Asas ini mengamanatkan bahwa biaya pemungutan dan biaya pemenuhan kewajiban pajak bagi Wajib Pajak diharapkan seminimum mungkin, demikian pula beban yang ditanggung Wajib Pajak. Jangan sampai terjadi biaya pemungutan pajak yang timbul nilainya lebih besar dari pada hasil pemungutan pajaknya. 
Menurut Adam Smith, asas keadilan dalam pemungutan beban pajak pertama-tama hendaknya dibebankan kepada masyarakat yang bersangkutan. Apabila manfaat yang dinikmati tersebut tidak dapat dipakai untuk membagi beban pajak yang diperlukan, maka anggota masyarakat harus dikenakan pajak sebanding dengan kemampuan membayar masing-masing, yaitu sebanding dengan penghasilan yang diperolehnya berkat perlindungan pemerintah. 

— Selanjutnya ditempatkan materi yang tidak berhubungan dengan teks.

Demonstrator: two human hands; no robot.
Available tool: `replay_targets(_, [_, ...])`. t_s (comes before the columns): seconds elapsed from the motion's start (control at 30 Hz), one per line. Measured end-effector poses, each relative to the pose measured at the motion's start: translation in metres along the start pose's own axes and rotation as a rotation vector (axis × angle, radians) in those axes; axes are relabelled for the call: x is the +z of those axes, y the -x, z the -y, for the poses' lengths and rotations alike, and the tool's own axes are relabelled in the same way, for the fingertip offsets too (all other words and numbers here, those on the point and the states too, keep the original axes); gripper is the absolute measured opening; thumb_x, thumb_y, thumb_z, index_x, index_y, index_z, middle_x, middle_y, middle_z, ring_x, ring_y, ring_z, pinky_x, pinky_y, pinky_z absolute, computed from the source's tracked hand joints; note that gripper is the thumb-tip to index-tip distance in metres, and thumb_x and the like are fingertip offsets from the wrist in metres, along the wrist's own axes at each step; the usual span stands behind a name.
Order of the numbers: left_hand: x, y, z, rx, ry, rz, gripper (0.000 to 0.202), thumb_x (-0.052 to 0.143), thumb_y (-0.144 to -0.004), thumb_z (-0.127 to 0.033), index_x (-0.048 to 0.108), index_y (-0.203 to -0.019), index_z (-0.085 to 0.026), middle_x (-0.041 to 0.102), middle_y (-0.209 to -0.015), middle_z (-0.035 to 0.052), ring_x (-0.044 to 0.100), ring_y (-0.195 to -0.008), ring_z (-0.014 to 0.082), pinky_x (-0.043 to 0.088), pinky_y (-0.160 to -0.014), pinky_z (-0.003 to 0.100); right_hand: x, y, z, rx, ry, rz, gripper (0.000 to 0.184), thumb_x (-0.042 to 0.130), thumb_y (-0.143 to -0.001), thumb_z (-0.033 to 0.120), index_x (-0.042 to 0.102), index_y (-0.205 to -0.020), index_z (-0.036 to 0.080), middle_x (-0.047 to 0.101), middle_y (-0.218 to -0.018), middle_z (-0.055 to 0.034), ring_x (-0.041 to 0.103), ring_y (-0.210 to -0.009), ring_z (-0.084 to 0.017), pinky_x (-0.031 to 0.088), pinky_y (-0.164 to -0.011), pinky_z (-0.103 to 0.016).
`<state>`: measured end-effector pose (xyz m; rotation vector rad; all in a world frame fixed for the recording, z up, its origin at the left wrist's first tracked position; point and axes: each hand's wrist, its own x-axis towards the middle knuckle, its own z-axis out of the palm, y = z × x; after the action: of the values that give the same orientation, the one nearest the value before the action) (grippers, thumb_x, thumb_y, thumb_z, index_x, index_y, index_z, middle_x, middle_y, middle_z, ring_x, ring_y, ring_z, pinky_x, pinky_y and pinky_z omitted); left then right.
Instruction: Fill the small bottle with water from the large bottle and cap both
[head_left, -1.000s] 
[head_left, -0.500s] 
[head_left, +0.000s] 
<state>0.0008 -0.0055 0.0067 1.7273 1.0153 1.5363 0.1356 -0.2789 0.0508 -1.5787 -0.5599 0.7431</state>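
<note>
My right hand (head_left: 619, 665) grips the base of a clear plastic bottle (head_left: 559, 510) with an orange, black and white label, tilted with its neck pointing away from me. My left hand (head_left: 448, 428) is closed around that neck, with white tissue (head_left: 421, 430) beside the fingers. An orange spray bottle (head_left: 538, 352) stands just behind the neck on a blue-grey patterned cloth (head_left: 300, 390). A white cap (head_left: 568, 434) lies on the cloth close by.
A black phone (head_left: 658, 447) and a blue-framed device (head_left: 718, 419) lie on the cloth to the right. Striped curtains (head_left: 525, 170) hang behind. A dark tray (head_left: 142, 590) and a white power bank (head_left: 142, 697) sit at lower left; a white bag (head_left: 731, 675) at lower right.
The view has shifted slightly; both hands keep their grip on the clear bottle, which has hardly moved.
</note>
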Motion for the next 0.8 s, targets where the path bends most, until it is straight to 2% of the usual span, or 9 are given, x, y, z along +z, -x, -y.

Jika Adam Smith mengemukakan 4 (empat) asas dalam pemungutan pajak, maka W.J de Langen seorang ahli pajak kebangsaan Belanda menyebutkan 7 (tujuh) asas pokok perpajakan, (Bohari, 2010:42-430) yakni sebagai berikut : Asas Kesamaan, dalam arti bahwa seseorang dalam keadaan yang sama hendaknya dikenakan pajak yang sama. Tidak boleh ada diskriminasi dalam pemungutan pajak. Asas Daya Pikul, yaitu suatu asas yang menyatakan bahwa setiap wajib pajak hendaknya terkena beban pajak yang sama. Ini berarti orang yang pendapatannya tinggi dikenakan pajak yang tinggi, yang pendapatannya rendah dan pendapatannya di bawah basic need dibebaskan dari pajak. Asas Keuntungan Istimewa, bahwa seseorang yang mendapatkan keuntungan istimewa hendaknya dikenakan pajak istimewa pula. Asas Manfaat, mengatakan bahwa pengenaan pajak oleh pemerintah didasarkan atas alasan bahwa masyarakat menerima manfaat barang-barang dan jasa yang disediakan oleh pemerintah. Asas Kesejahteraan, yaitu suatu asas yang menyatakan bahwa dengan adanya tugas pemerintah yang pada satu pihak memberikan atau menyediakan barang-barang dan jasa bagi masyarakat dan pada lain pihak menarik pungutan-pungutan untuk membiayai kegiatan pemerintah tersebut, akan tetapi sebagai keseluruhan adalah meningkatkan kesejahteraan masyarakat. Asas Keringanan Beban, asas ini menyatakan bahwa meskipun pengenaan pungutan merupakan beban masyarakat atau perorangan dan betapa pun tingginya kesadaran berwarganegara, akan tetapi hendaknya diusahakan bahwa beban tersebut sekecil-kecilnya. Asas Keseimbangan, asas ini menyatakan bahwa dalam melaksanakan berbagai asas tersebut yang mungkin saling bertentangan, akan tetapi hendaknya selalu diusahakan sebaik mungkin. Artinya tidak mengganggu perasaan hukum, perasaan keadilan dan kepastian hukum. 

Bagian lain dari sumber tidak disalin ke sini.